Michael Clarke accepts role in axeing Ponting
Michael Clarke is confident his role on the selection panel that dropped Ricky Ponting from the ODI side will not lead to tension between Ponting and himself.
Clarke is a member of the five-man group headed by John Inverarity that ended Ponting's one-day international career earlier this week after deciding they needed to plan for the limited-overs team's future.
However, Clarke and Ponting will have to work closely together as the No. 4 and 5 batsmen during the Test tour of the West Indies in April after Ponting confirmed he wanted to play on in the longer format. Clarke did not shy away from his role on the panel and said Ponting, who had made five single-figure ODI scores in succession, understood that the decision was not personal.
"I'm 100% part of the selection panel," Clarke said. "That's part now of the captain's job. We've made this decision as a panel. It is tough not having the great Ricky Ponting out there playing for us but that's the decision we've made. Obviously the 2015 World Cup is something we've spoken about as a panel. I'm 100% a part of that.
"Ricky was captain of the team for a long time and although he wasn't a selector he played a big part in selecting the XI players that took the field. I remember getting dropped after the Test match in the West Indies and Punter was the one who came and told me I hadn't been selected. He knows it's certainly not personal. I'm very confident our friendship is a lot stronger than that."
Australia will play their first match in the post-Ponting ODI era against Sri Lanka in Hobart on Friday. That Tasmania is Ponting's home state has been cause for some debate over whether he should have been given a farewell match - the Sri Lanka captain Mahela Jaywardene said there was usually scope for farewell games in his country - but Clarke said there was no reason to think Ponting had played his last match for Australia on home soil.
"He's going to play a lot more Test cricket I hope," he said. "So there's going to be plenty of time for Ricky to play international cricket for Australia."
Although Clarke has played 38 one-day internationals without Ponting in the side the feeling will different this time, knowing that his absence is permanent in this format. Not only is Ponting Australia's most-capped and highest-scoring ODI player, he has offered much in the way of off-field support, both as a sounding board for the new captain Clarke and as a mentor for younger players.
Ponting even took on the captaincy in his final two matches when Clarke was injured, while many former leaders might have been reluctant to return to the job in similar circumstances. Clarke said it was odd to think of an Australian one-day dressing room without Ponting after his 17-year career in the format.

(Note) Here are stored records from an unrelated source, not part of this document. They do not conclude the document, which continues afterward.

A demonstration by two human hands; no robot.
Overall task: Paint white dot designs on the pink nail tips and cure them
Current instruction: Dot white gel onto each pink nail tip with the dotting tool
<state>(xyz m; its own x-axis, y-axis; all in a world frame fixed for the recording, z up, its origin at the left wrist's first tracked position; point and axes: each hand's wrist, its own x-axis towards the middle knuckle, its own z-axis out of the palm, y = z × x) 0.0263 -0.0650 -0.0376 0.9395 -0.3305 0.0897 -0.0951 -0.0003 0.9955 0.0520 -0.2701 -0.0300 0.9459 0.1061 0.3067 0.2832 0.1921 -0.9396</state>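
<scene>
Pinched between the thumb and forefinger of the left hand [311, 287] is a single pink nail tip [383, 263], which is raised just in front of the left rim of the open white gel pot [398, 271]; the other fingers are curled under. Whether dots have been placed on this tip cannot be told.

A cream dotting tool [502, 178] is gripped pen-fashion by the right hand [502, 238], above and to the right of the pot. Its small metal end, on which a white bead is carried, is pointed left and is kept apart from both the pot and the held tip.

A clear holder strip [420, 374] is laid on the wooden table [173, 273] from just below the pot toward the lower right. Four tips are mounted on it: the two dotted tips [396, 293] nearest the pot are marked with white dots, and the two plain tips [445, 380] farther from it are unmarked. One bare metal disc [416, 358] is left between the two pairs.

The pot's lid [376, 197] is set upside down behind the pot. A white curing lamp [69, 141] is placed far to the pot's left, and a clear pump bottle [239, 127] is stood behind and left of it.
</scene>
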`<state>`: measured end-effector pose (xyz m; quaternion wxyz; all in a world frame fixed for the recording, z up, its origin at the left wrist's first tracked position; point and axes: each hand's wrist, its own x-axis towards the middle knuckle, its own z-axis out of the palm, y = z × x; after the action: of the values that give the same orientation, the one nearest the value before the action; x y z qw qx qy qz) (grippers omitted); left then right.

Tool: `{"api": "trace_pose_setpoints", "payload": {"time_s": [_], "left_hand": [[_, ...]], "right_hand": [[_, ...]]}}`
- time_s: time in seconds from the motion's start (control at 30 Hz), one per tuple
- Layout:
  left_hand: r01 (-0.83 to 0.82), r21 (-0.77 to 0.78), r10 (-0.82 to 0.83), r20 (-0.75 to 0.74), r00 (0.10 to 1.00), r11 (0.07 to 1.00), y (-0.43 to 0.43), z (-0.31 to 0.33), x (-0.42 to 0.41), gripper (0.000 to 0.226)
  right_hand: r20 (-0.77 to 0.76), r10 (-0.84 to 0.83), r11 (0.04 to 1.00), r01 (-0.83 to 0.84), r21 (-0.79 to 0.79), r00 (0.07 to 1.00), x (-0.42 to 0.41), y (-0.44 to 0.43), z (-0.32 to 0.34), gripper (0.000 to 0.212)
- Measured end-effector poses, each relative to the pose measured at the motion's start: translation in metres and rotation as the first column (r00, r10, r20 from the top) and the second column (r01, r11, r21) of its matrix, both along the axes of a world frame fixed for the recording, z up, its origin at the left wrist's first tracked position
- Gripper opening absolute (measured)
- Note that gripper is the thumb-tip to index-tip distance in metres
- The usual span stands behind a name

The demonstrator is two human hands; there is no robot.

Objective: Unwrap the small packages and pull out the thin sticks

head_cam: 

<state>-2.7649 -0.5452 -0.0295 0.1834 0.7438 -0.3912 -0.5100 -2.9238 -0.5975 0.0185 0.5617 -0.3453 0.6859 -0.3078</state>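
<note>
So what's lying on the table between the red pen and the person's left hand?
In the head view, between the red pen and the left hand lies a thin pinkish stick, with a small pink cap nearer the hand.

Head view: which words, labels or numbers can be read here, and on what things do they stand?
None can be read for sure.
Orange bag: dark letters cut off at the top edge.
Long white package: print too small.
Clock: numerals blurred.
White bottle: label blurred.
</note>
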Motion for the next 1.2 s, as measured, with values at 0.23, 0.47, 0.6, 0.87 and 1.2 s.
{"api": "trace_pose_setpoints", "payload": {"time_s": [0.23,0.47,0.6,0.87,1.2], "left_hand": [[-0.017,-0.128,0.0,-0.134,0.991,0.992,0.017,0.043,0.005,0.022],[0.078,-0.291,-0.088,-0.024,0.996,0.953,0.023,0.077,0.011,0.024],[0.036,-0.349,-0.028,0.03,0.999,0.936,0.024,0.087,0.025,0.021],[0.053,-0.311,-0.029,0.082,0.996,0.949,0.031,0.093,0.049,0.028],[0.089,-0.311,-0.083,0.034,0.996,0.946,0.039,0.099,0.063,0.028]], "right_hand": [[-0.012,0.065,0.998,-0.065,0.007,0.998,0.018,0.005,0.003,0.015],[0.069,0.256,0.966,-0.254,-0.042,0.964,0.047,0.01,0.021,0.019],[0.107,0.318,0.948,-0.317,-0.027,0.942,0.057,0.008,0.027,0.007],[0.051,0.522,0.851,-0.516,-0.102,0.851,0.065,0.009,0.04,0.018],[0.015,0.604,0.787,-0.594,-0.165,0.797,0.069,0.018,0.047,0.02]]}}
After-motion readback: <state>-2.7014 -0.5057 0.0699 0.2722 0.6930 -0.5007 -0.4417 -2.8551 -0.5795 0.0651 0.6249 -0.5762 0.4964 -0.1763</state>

"It certainly is [strange]," he said. "He's certainly going to be missed. I've been great friends with Punter for a long time and that certainly won't change. But I've also played a lot of one-day cricket with him and it's going to feel really weird looking around the field and not seeing him there.
"I'll miss his guidance out on the field, his guidance off the field, his friendship, his experience around the group, his knowledge of this game. They're things that no matter much talent you have as a young player, the experience and knowledge of the game you need to learn."
Ponting's departure will also force a reworking of Australia's top order. The nature of the line-up will depend on whether Shane Watson is named to play in his first match back from injury, but it could be that Watson and David Warner open with Michael Clarke at No.3 and Matthew Wade slides down the order.